Gordon has a short section on Norse in England in his Grammar. Not
bad at all. I'm certainly no expert on this. Speaking on the 1st
Grammarian. Junicode will produce his whole alphabet, down to the
nasalized vowels. I've produced a 'true copy' of Islendinga Bók Ara
Fróða Þorgilssonar using Ari's own phonolgy, which, thank heaven, is
still predominant in the surviving copy, using the 1st's alphabet.

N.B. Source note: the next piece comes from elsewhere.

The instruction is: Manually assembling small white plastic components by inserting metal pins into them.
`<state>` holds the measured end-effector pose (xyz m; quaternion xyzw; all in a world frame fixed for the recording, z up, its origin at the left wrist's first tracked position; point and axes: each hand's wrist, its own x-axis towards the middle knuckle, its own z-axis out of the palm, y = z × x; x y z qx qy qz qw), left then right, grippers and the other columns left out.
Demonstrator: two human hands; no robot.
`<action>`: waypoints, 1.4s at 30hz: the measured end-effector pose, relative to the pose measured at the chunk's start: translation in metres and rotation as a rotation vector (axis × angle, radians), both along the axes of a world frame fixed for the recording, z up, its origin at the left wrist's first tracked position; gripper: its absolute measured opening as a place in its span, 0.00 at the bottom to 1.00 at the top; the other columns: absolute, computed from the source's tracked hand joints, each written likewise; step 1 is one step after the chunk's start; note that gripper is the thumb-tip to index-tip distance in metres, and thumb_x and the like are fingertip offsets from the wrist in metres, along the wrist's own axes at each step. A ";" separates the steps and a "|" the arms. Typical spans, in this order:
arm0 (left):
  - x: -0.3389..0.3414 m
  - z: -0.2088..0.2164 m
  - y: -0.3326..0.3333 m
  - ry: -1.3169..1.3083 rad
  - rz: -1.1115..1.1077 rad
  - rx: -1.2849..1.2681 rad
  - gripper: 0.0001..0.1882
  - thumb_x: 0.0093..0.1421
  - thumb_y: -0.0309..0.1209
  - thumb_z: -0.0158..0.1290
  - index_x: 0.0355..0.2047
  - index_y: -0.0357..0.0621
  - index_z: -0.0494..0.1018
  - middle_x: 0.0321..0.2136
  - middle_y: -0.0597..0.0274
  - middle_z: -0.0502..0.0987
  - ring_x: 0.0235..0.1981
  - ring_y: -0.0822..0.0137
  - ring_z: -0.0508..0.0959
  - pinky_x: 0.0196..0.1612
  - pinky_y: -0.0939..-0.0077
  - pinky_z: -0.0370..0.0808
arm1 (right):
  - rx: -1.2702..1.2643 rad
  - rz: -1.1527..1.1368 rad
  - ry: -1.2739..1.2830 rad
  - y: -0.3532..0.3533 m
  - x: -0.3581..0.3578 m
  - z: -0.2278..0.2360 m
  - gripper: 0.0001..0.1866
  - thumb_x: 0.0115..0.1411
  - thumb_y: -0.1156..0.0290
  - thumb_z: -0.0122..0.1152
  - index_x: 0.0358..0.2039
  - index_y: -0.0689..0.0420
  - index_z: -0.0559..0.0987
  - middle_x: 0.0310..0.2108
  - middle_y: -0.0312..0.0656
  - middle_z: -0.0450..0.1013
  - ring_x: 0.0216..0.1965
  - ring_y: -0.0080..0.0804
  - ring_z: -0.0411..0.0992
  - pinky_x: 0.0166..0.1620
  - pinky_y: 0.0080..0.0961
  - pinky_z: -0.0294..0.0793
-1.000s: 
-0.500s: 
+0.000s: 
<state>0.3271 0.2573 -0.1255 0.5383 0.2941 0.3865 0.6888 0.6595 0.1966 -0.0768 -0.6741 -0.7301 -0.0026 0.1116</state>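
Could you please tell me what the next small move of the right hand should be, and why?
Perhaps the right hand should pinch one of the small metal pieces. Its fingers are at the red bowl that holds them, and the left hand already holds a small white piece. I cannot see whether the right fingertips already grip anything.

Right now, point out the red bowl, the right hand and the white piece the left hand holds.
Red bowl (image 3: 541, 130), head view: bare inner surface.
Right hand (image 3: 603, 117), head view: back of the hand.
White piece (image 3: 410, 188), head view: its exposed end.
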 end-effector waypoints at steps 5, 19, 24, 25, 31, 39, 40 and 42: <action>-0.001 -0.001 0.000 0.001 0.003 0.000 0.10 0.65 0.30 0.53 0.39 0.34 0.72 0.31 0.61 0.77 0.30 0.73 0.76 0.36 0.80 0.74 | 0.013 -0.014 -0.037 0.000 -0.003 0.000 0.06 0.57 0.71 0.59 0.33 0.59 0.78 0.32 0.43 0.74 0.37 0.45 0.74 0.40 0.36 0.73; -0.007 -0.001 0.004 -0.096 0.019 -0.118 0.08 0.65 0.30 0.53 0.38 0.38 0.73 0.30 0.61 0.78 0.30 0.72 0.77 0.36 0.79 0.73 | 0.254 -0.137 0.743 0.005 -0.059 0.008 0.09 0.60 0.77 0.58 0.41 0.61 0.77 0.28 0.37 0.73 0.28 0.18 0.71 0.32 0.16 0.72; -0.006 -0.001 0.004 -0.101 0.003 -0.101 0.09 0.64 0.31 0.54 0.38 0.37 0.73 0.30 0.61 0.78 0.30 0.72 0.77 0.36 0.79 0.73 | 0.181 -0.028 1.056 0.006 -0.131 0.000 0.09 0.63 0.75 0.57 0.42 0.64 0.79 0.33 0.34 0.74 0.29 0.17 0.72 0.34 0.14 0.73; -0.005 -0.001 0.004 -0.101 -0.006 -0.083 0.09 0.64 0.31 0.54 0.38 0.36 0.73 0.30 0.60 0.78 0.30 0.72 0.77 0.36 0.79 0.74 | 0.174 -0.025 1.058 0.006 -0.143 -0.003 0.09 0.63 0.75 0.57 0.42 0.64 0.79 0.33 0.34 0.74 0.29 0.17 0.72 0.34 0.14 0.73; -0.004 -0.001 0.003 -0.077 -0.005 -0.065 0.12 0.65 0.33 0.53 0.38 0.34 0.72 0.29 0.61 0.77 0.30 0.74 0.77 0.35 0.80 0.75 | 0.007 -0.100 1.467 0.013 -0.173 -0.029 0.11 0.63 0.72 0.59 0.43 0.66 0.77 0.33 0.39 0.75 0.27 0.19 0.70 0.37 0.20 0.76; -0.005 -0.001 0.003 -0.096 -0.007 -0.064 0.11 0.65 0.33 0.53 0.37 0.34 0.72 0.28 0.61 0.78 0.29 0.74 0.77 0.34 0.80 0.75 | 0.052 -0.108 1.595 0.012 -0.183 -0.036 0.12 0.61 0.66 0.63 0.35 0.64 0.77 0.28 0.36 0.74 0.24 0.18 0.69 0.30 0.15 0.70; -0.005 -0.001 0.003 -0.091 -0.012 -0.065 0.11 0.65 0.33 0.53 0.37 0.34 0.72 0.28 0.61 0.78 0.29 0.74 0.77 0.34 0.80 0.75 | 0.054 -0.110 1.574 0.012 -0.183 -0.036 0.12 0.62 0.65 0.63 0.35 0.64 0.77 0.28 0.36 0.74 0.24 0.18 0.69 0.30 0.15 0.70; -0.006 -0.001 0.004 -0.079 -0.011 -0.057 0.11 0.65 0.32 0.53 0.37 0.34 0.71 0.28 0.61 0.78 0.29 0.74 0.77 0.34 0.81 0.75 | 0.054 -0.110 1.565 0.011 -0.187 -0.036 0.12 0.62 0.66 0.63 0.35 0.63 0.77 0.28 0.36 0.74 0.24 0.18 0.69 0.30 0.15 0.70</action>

He even mentions Ari favourably, so why not. I guess it*s my way of
honouring them both, and I do admire them so. But, even as much as I
would never want to disagree with the 1st, he was definitely wrong
about one thing - he write 'rúnar uísa óskýrt'. Totally false, at
least in his time (early 12th). While he wisely shows 4 new vowel
signs for Norse, adding them to the 5 from Latin, he seems not to
have noticed that the common man's alphabet, learned at home and
used the common folk down to about the reformation, - that is, the
runic one, had 9 vowels in it's West Norse edition of his time. To
boot, it had all of the needed consonants. How could he not have
noticed this, I ask? Everyone except the clergy and the elite used
runes, and we have plenty of example of priests and even munks using
them (inscriptions by them, citations in books - even on the cover
of, and in, Hómilíubók). They used them because everybody else did.

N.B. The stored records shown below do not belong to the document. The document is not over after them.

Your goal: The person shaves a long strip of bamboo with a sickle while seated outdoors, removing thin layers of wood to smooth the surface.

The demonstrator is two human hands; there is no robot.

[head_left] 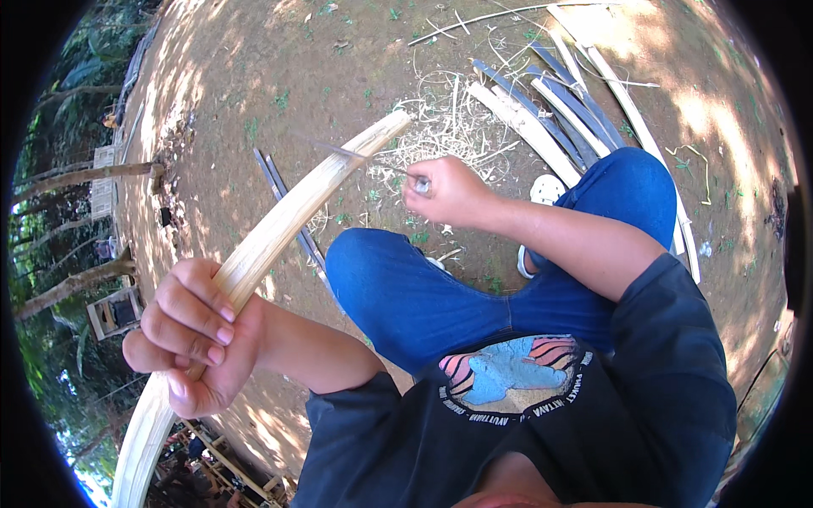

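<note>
My left hand (pixel 199 334) is wrapped around a long, pale stripped wooden stave (pixel 292 212). The stave runs from the lower left up to a tip near the middle of the ground. My right hand (pixel 453 193) is closed around the handle of a knife (pixel 343 151). Its thin blade points left and lies across the stave near the far end; the blade's tip is blurred. Beyond the stave's tip, a heap of curled wood shavings (pixel 449 127) covers the soil.
Pale and dark strips (pixel 550 110) lie fanned out at the upper right, past my bent knee (pixel 627 190). Two dark strips (pixel 288 212) lie behind the stave. Wooden posts (pixel 85 173) and greenery stand along the left edge.
</note>
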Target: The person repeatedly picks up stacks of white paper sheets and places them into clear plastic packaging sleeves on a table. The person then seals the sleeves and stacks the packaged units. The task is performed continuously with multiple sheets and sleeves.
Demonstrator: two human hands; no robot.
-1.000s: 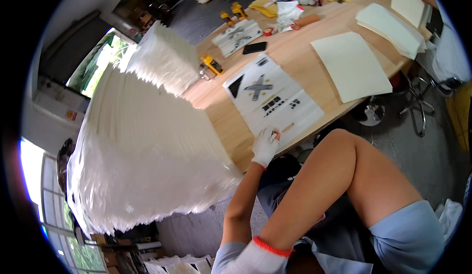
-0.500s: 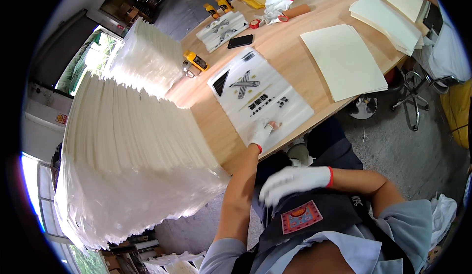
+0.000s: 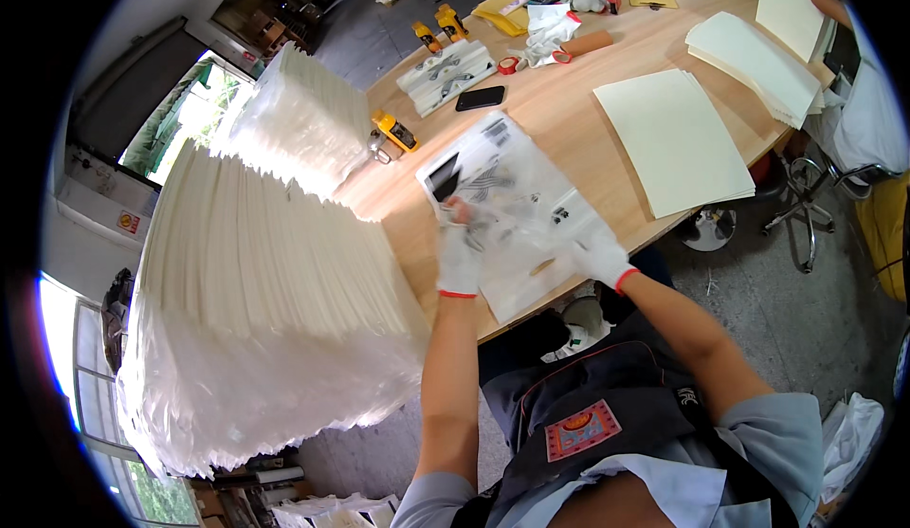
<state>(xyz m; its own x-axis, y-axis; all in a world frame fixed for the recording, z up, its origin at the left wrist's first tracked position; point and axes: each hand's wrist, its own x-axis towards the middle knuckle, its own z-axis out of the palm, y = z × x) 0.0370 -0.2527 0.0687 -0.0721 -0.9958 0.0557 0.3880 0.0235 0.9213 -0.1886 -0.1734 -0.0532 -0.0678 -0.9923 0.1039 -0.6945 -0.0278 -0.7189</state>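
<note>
A pile of clear plastic bags (image 3: 533,208) with black print lies at the table's near edge, in front of me. My left hand (image 3: 459,251), in a white glove with bare fingertips and a red cuff, is over the left side of the pile. Its fingers look closed on the top plastic bag, which is partly raised and smeared by motion. On the right side of the pile rests my right hand (image 3: 601,251), gloved alike. Blur and the white plastic hide its fingers.
Tall stacks of white sheets in plastic (image 3: 275,272) stand at left. Cream sheets (image 3: 675,144) lie to the right. Beyond the bags are a phone (image 3: 481,99), a yellow bottle (image 3: 394,131) and a tape roll (image 3: 509,65). Another person's arm (image 3: 831,2) shows far right.
My right hand has come from in front of my apron onto the bags. My left hand has moved farther up the pile, and the top bag has shifted and lifted.
</note>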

One great thing about Junicode is that I have been able to produce
my text of Ari using runes as well, all comtempory and standard
characters. Perfect. I'll I had to do was add the accents for long
vowels, and I did that below the runes with the accent facing in the
opposite direction. It's quite beautiful, not to mention two thing:
1) the common people then would be able to read it 2) it suggests
that the common folk beat the 1st grammarian to it - they already
had, not some, but all of the need characters. All they needed to
compete with him were the accents ;-) So that's why his successors,
Þóroddr Rúnameistari and Ólafr Hvítaskáld, were still using runes.
No changes were necessary. I've learned something new here.